In Episode 5, The Armageddon Machine, after freeing the elders, they tell Keen that the Shikadi plan on using their space station, the Omegamatic, to destroy the galaxy. After destroying its core, he learns that the Mortimer he defeated back in Episode 3 was only an android, and the real one escaped to rule the Shikadi.

 

Commander Keen – Episode 6 – Aliens Ate My Babysitter! – DOS (1991)

This episode was published commercially by FormGen, who also published Spear of Destiny, a sequel to Wolfenstein 3D. It uses the same engine that Episode 4 and 5 used, with no new improvements. It’s also the final canon Commander Keen game.

After the destruction of the Omegamatic, the Grand Intellect’s plan to destroy the entire universe is revealed. He has the Bloogs kindap Keen’s babysitter Molly, and Keen has to go to their homeworld, Fribbulus Xax, to get her back. There’s nothing particularly new or innovative about this one – it’s basically just a new set of levels. There were plans to make another Commander Keen episode, called The Universe Is Toast!, but id became too busy with the development of Wolfenstein 3D and Doom. It ended up being cancelled.

Commander Keen – Game Boy Color (2001)

Cover

This Keen game was made in 2001 by Harebrained Schemes, the same people behind the epicly awful Earthworm Jim GBC game. It’s been pretty much disowned by the Commander Keen fandom, and Tom Hall himself says he doesn’t declare it canon by any means.

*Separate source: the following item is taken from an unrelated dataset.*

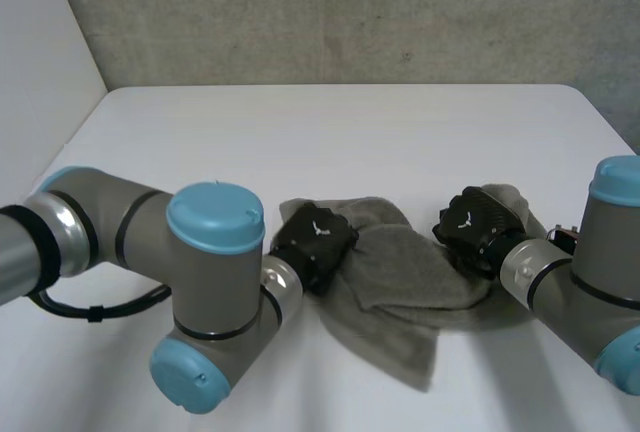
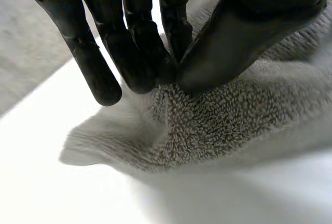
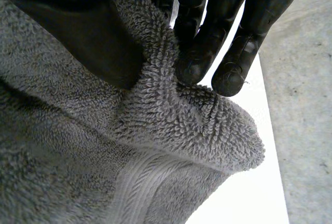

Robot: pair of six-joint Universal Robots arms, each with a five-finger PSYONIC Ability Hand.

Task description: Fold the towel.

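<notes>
As seen from behind the arms, white tabletop (image 1: 350, 122) with rounded far corners, matt and evenly lit. Behind it, rough grey concrete wall (image 1: 350, 12); at the far left, plain white panel (image 1: 40, 42) meeting that wall.

On the back of each hand, small white mark, too small to read.

Across the near middle of the tabletop, grey towel (image 1: 400, 272), rumpled and partly doubled over itself, with one loose corner trailing toward the near edge.

Left arm (image 1: 215, 282) bent in from the near left, ending in the left hand (image 1: 313, 242) at the towel's left end, back of the hand up. From its own wrist: fingers (image 2: 135, 42) straight and pointing down, closed against the thumb (image 2: 244, 37), with a raised ridge of terry pinched between them. Outermost finger hanging free of the cloth, just above the table.

Right arm (image 1: 600, 282) reaching in from the near right, ending in the right hand (image 1: 475, 224) at the towel's right end, back up and tilted toward the middle. From its own wrist: fingers (image 3: 207, 32) pressed toward the thumb (image 3: 78, 37), gripping a fold of towel that rises between them. Just past the fingertips, a rounded corner of cloth; below it, the flat woven band (image 3: 135, 182) along the hem.
</notes>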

In it, Keen must travel through three different planets to find crystals and stop the Grand Intellect’s latest plot. These planets include locations from older Commander Keen games, including Fribbulus Xax, the Shikadi homeworld, and Droidiccus Prime. However, the levels are all new.

This entry, while it has the same basic gameplay of the other Keen games, actually plays a little bit differently than the classic games. The game uses the expanded palette of the GBC to improve the graphics, with Keen getting a normal skin color and a red shirt. Oddly, though, the ray gun and the pogo stick Keen carries use the same color as Keen’s skin, which makes the way Keen holds the pogo between his legs look… disturbing.

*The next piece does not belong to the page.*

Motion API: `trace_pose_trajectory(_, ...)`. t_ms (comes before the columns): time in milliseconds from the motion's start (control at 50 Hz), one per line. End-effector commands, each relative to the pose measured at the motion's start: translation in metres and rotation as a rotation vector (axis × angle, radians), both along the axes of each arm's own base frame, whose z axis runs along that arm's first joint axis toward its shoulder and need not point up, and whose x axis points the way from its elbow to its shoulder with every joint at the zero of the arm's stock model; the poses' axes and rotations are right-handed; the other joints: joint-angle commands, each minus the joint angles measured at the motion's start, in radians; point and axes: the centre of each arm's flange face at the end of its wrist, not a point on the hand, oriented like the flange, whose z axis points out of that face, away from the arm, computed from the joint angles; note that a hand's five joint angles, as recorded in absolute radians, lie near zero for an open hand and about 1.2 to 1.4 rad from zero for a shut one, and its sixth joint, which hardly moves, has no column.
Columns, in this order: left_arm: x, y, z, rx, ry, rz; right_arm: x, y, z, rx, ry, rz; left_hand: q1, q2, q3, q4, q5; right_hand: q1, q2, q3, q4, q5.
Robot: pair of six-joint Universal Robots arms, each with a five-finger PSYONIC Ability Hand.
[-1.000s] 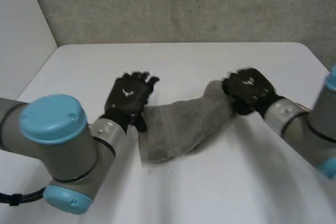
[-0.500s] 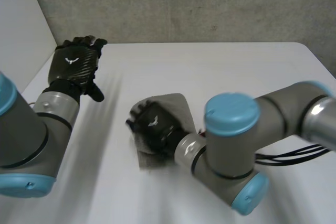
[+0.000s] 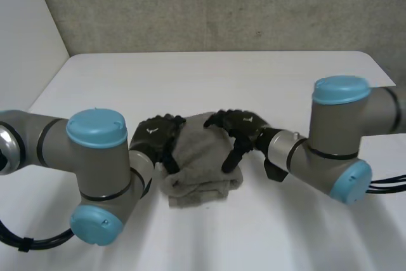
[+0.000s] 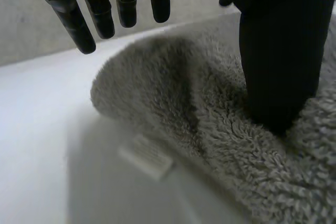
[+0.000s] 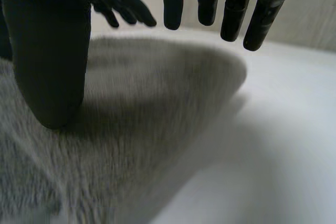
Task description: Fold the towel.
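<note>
Grey terry towel (image 3: 198, 172) lies bunched between the hands, both equally near. Left hand (image 3: 154, 139) and right hand (image 3: 244, 125) are spread, thumbs pressing its pile.

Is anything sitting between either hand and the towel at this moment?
Nothing visible does. The left hand is on the left edge of the towel and the right hand on its right side, each thumb pressing into the cloth with fingers straight above it.

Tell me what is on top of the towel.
The left hand presses its thumb on the grey towel at one side, the right hand at the other; fingers straight above it. The cloth under each thumb is hidden.
</note>
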Motion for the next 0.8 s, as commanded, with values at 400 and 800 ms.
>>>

The game, for the most part, plays alright. You still pick up candy and junk food for bonus points, and search for keycards to open doors. The ray gun now has unlimited shots, but you have to pogo on enemies after you shoot them to finish them off. The pogo stick also returns, but it controls a lot better in this game, which more nostalgic fans may think is a minus. Keen can take two hits now, but there’s no way to see how many hits you have.

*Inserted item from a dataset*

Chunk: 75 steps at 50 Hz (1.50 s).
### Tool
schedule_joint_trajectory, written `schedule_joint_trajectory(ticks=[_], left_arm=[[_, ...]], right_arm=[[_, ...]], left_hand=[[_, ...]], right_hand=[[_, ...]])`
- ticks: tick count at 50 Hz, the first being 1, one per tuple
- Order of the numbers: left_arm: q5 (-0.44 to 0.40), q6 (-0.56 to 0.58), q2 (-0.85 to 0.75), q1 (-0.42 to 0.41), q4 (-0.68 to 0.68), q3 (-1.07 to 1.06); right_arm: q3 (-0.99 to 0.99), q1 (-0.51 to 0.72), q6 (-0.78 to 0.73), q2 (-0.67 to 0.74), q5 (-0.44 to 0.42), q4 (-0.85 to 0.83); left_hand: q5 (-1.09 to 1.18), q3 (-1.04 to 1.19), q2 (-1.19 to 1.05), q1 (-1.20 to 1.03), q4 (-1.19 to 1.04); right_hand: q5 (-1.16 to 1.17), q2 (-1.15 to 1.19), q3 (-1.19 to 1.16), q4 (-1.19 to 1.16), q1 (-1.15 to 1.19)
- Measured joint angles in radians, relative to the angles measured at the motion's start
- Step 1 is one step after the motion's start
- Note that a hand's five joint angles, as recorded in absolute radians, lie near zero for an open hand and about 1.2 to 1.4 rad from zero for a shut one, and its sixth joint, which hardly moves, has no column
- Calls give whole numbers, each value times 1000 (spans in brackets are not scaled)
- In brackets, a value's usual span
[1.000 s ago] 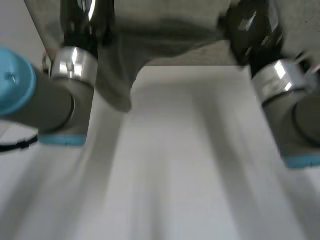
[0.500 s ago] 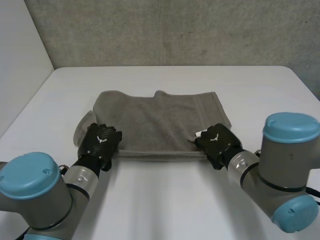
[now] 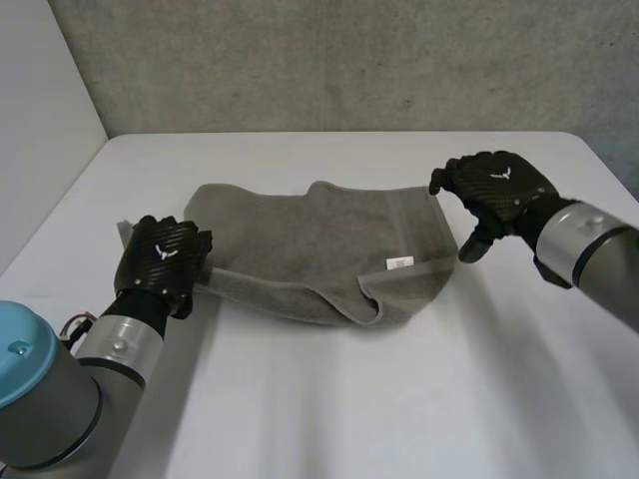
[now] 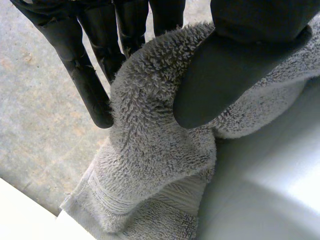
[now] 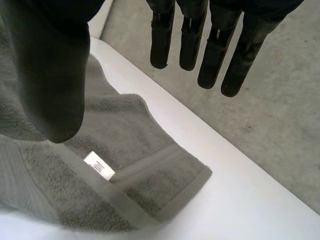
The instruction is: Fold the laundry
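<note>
Grey towel (image 3: 300, 244) rumpled mid tabletop (image 3: 329, 399), its near-right corner doubled over since half a second ago. Near-left edge dragged further left, pinched between thumb and fingers of the left hand (image 3: 160, 261). Released by the right hand (image 3: 494, 190), now lifted clear beside the far-right corner, fingers straight and spread. Small white label (image 3: 399, 262) facing up, print unreadable.

The left hand (image 3: 163, 261) and right hand (image 3: 496, 188) are black, weave-patterned, each bearing a small white emblem; silver cuffs (image 3: 118, 342) join grey arms (image 3: 45, 424).
</note>
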<state>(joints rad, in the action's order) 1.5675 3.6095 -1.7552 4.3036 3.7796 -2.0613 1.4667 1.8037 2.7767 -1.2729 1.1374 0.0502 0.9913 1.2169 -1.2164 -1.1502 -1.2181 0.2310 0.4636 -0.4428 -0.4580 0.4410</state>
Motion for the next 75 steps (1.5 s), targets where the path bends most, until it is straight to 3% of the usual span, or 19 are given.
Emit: schedule_joint_trajectory(ticks=[10, 18, 33, 38, 46, 52, 66, 75], left_arm=[[0, 0, -3, 4, 0, 2], [0, 0, -4, 5, 1, 1], [0, 0, -6, 6, 3, -8], [0, 0, -6, 6, 3, -8], [0, 0, -6, 6, 3, -8], [0, 0, -6, 7, 3, -9], [0, 0, -7, 7, 3, -9], [0, 0, -9, 7, 3, -10]], right_arm=[[-334, 73, -210, 217, -40, 301], [-551, 162, -402, 409, -29, 381], [-818, 259, -568, 701, -22, 558], [-823, 272, -596, 716, 13, 559], [-802, 274, -598, 695, 65, 524], [-767, 266, -590, 673, 69, 504], [-682, 238, -561, 650, 64, 481], [-549, 238, -489, 564, 55, 322]], left_hand=[[0, 0, 0, 0, 0], [0, 0, 0, 0, 0], [0, 0, 0, 0, 0], [0, 0, 0, 0, 0], [0, 0, 0, 0, 0], [0, 0, 0, 0, 0], [0, 0, 0, 0, 0], [0, 0, 0, 0, 0]], right_hand=[[-7, -13, 7, 13, -8], [-30, -39, 31, 45, -27], [-72, -64, 58, 87, -65], [-3, -58, 47, 65, -41], [266, 206, -225, -206, 232], [326, 252, -288, -270, 287], [63, 46, -54, -43, 75], [45, 29, -37, -29, 36]])
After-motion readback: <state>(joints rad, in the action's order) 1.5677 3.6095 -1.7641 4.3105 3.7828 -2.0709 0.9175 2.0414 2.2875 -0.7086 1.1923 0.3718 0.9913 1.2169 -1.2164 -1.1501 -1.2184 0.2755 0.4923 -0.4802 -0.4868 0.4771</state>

One of the problems with this game is that the levels are very large. This, combined with the small screen of the Game Boy Color, can make finding your way around difficult, and makes avoiding enemies harder. Another thing is that the game loses the quicksave system the PC games used for the password system almost all third-party Game Boy games used. While the quicksave system could easily be abused, it did make the PC games a lot easier.

GBC Keen isn’t really a bad game, but it doesn’t quite reach the level of the other games in the series. Not only that, but it kind of pales in comparison to the other platformers on the GBC. The changes to the game make it a tad more fun, but it’s really the GBC limitation’s that drag it down.

After the release of Episode 6, id mostly forgot about Commander Keen. He appeared in Doom II at the end of a secret level, being hung. If the player shoots him, he’ll fall apart into a bloody mess, complete with PC-speaker sound effects. He made several less violent appearances in Apogee games. He was frequently on their high-score tables, and was a hostage in Bio Menace.

Bio Menace

The Commander Keen series, although they definitely had their flaws, gave people who didn’t have consoles the same experience. His successor is Epic’s Jazz Jackrabbit, another series of console-style platformers, that were also distributed via shareware. Most importantly, the Commander Keen series gave id the money they needed to make Wolfenstein 3Dand Doom. Many of the people who worked on Commander Keen, like John Carmack and John Romero, got big breaks in the gaming business. Without Commander Keen, PC gaming wouldn’t be nearly as popular as it would be today.